AN urban astronaut 'space walking' 20 feet in the air, a roaming grass man, a masked audience and the UK premiere of a thrilling French dance performance are among the highlights of the 2016 Hat Fair.

The programme for Winchester's largest festival has been revealed and organisers are promising 234 performances across three days from July 1 to 3.

Saturday concludes with two spectacular evening events. Renowned circus company Ockham’s Razor make their Hat Fair début with Tipping Point in the Bus Station off Broadway, a show in which performers balance on, cling to, and manipulate 5-metre long poles. Then, in a late night finale, six female dancers run and leap around on the roof of Chesil Street Multi-Storey car park in the breath-taking Of Riders & Running Horses by Still House & Mayk.

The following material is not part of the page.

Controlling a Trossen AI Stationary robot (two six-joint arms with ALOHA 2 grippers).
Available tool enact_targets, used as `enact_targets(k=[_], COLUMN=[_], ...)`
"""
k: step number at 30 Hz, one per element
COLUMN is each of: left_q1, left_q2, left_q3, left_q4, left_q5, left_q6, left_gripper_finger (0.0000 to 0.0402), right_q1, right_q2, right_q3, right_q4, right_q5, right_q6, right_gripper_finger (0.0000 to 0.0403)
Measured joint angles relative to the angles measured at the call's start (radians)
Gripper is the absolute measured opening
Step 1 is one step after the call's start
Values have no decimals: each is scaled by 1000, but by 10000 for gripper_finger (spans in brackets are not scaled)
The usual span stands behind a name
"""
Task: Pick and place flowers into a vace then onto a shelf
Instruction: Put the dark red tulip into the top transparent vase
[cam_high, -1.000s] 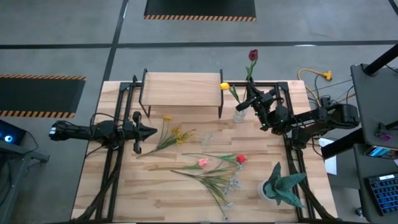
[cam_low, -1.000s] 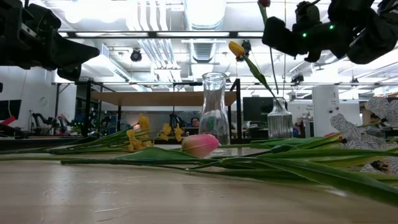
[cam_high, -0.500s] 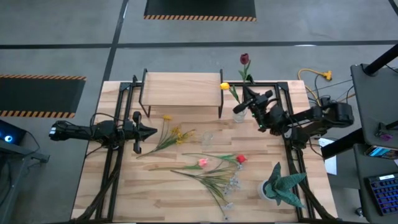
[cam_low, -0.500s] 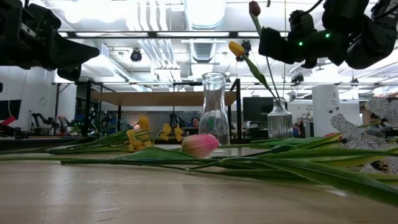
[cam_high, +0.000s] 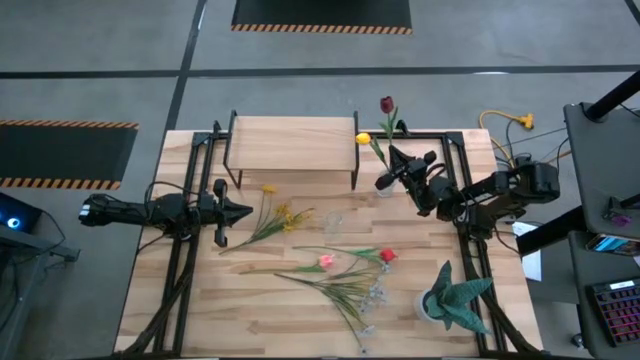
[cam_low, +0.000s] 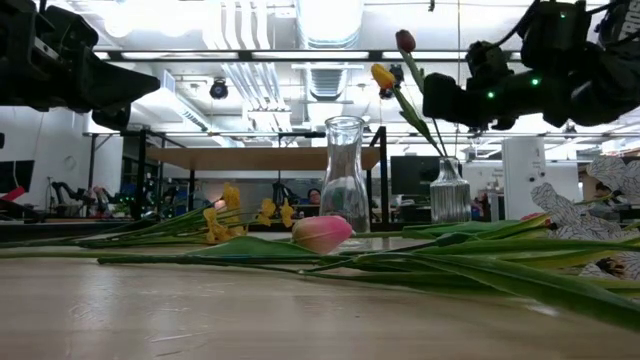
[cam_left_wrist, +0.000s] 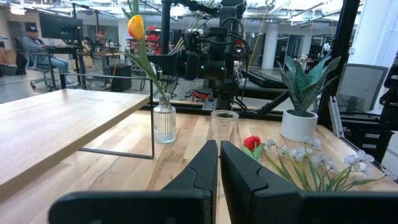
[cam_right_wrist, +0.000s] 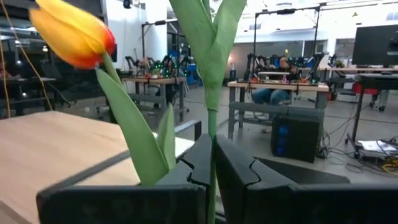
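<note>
The left gripper (cam_high: 238, 211) is waiting at the table's left side with its fingers pressed together on nothing; the shelf (cam_high: 292, 146) is standing empty at the back edge; loose flowers (cam_high: 340, 270) are lying across the middle of the table around an empty glass vase (cam_low: 344, 187); near the shelf's right end a small ribbed vase (cam_left_wrist: 164, 121) is already holding a yellow tulip (cam_high: 362, 139); the right gripper (cam_high: 384, 180) is hovering over it, clamped tight on the stem of a dark red tulip (cam_high: 386, 104); the stem end is probably best guided straight down into the narrow neck, beside the yellow tulip's stem, and only then released, without nudging the glass
</note>
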Motion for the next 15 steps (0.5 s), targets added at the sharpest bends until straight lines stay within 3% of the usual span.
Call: enact_targets(k=[15], left_q1=[0], left_q2=[0], left_q3=[0], left_q4=[0], left_q5=[0], left_q6=[0], left_gripper_finger=[2], right_q1=[0], right_q2=[-2], right_q3=[-62], right_q4=[-3], right_q5=[-58], right_q6=[65], right_gripper_finger=[10])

One of the most popular events from last Christmas’s Woolly Hat Fair returns giving people another chance to enter an old air raid shelter underneath Jewry Street, accompanied by a World War Two Soundscape which uses archive audio clips from Hampshire Record Office.

Canadian theatre company Mammalian Diving Reflex will be training 10-year-olds from Winnall Primary School in hairdressing in June. The children will then take over Regis hair salon on Colebrook Street to offer free haircuts to festival-goers

Visitors can take part in a restaging of the famous audition scene from the 1985 film A Chorus Line on The Broadway. Participants in The Audition Project by Miss High Leg Kick can simply turn up and join in, although 1980s-style fancy dress is welcomed! Festival-goers may also want to bring their swimming costumes to bathe in a mobile bathtub which will be pulled around the festival by an Italian vespa in Vespaqua.

As always, top street theatre performers from around the world will also busk, or ‘hat’ in the High Street, The Square and in Abbey Gardens, maintaining the long tradition that gives the festival its name. Hatters for 2016 include manoAmano from Argentina and Les Dudes from Canada.

Artistic director Michelle Walker said: "There is an enormous range of performers taking part in the festival, from the primary schoolchildren who will open the festival with a parade themed around Roald Dahl to the 70- and 80-year-old performers of an installation called Bed, which is about loneliness and isolation in old age.

"We hope there’s something in the programme for everyone – whether you’re a first-time visitor to Hat Fair or a seasoned culture vulture! And there are lots of opportunities to join in and get involved.

"Hat Fair is a melting pot of international artists but it’s important that we showcase local talent too,’ said Michelle Walker. Winchester favourites Blue Apple Theatre are creating a roaming piece based on Lewis Carroll’s poem Jabberwocky, and the Fringe Festival will present shows by Winchester students and recent graduates.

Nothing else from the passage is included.